Un mouvement sur le côté attira son attention et il se jeta au sol sans réfléchir, juste à temps pour éviter une troisième attaque. Un genou au sol, Jon faisait tournoyer sa hachette.
Combien étaient-ils ?
Ils surgissaient de partout. Il en compta bientôt six.
Tous identiques, petits, les mains horribles et le visage dissimulé sous une capuche.
Avant même que Michael puisse parler, sa tête se sépara de ses épaules et s’envola dans les airs.
– NON ! hurla l’un des Pans.
Deux silhouettes fondirent sur lui, la première bloqua son coup de poing tandis que la seconde lui crachait un nuage poisseux en pleine face.
De son côté, Gavan titubait, pris de convulsions. Il ouvrait la bouche comme un poisson hors de l’eau, les yeux exorbités, les lèvres noires. Soudain sa peau se colora d’un gris sinistre, de grosses veines noires apparurent sous ses joues, ses tempes et son front, et il s’effondra.

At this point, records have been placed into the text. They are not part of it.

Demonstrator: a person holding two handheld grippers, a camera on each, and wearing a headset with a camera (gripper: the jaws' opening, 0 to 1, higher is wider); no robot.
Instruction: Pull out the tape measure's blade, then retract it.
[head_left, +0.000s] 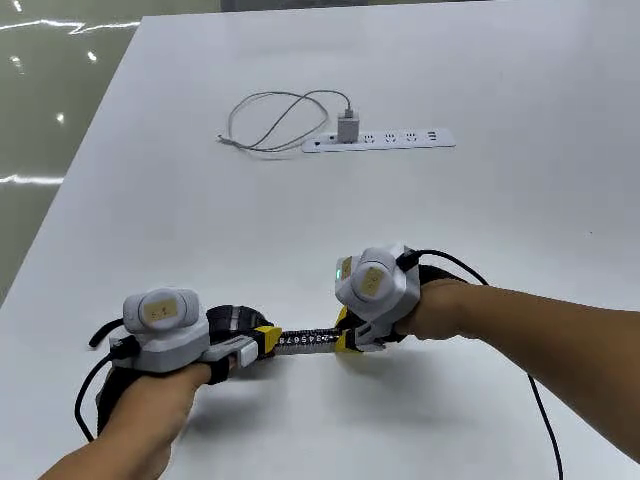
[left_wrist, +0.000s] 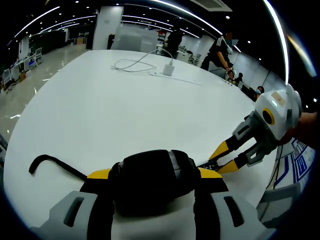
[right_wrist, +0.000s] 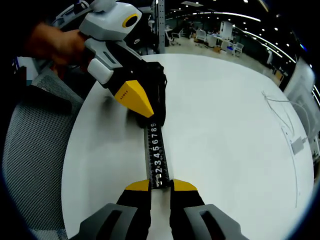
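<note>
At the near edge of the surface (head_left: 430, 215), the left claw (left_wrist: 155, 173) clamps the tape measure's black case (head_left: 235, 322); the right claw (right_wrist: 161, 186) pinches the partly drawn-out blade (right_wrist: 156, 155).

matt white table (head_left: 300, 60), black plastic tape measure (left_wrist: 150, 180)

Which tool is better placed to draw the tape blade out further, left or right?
Probably right. The right tool pinches the tip of the black white-numbered blade; the left tool clamps the black tape measure case, anchoring it.
</note>
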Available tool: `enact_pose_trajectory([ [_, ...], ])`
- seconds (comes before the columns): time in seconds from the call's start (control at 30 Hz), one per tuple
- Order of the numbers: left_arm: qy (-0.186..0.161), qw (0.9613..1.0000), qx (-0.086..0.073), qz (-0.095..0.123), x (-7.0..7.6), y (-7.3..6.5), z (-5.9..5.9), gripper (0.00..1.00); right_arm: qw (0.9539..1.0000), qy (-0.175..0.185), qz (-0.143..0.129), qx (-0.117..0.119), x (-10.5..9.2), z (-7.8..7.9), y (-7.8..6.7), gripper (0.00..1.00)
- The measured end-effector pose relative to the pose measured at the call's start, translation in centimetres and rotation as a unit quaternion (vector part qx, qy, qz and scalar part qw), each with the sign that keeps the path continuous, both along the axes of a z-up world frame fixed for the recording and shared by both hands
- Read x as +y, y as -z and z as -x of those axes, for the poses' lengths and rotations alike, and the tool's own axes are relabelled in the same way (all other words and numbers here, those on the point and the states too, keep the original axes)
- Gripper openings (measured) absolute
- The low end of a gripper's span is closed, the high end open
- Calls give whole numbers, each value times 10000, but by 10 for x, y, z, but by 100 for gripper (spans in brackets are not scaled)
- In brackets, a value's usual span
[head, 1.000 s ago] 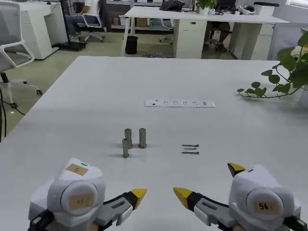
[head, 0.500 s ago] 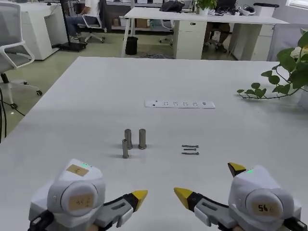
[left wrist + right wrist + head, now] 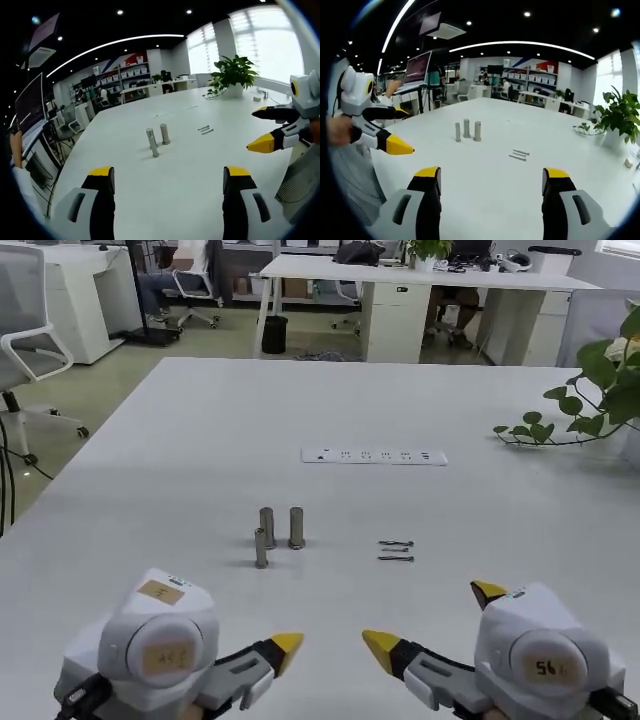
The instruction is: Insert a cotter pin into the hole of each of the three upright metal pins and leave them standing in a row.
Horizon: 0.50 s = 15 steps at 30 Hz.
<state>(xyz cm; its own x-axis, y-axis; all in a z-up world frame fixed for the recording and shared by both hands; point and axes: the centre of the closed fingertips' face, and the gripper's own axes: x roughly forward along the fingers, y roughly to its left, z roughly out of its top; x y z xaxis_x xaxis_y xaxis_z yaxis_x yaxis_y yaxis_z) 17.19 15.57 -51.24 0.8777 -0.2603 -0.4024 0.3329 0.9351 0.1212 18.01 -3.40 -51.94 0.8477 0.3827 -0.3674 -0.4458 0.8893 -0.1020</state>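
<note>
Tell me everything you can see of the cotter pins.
Three cotter pins, thin, dark and metallic-looking, lie flat on the white table, side by side, roughly parallel. They rest apart from the three upright metal pins, to their right in the head view. Nothing else touches them; none is inserted. Finer detail is too small to tell.

short grey metal cylindrical pins (image 3: 296,527) | three, upright, close triangle cluster, just left of frame centre | thin dark metal cotter pins (image 3: 396,551) | flat, parallel, stacked close, right of centre, apart from cylinders
</note>
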Motion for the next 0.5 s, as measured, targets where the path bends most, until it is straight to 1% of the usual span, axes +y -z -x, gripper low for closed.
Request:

Autour de Jon, les quatre Pans tombèrent en moins de cinq secondes. Sans vie.
Jon reculait.
Il fallait courir. Courir jusqu’au fort.
Et ensuite ? Jamais je ne pourrai tenir seul face à ces… monstres !
Une silhouette se glissa devant lui sans un bruit.
Elle releva la tête.
Jon vit alors ses traits.
Il lâcha sa hachette et sut qu’il n’y avait plus d’espoir.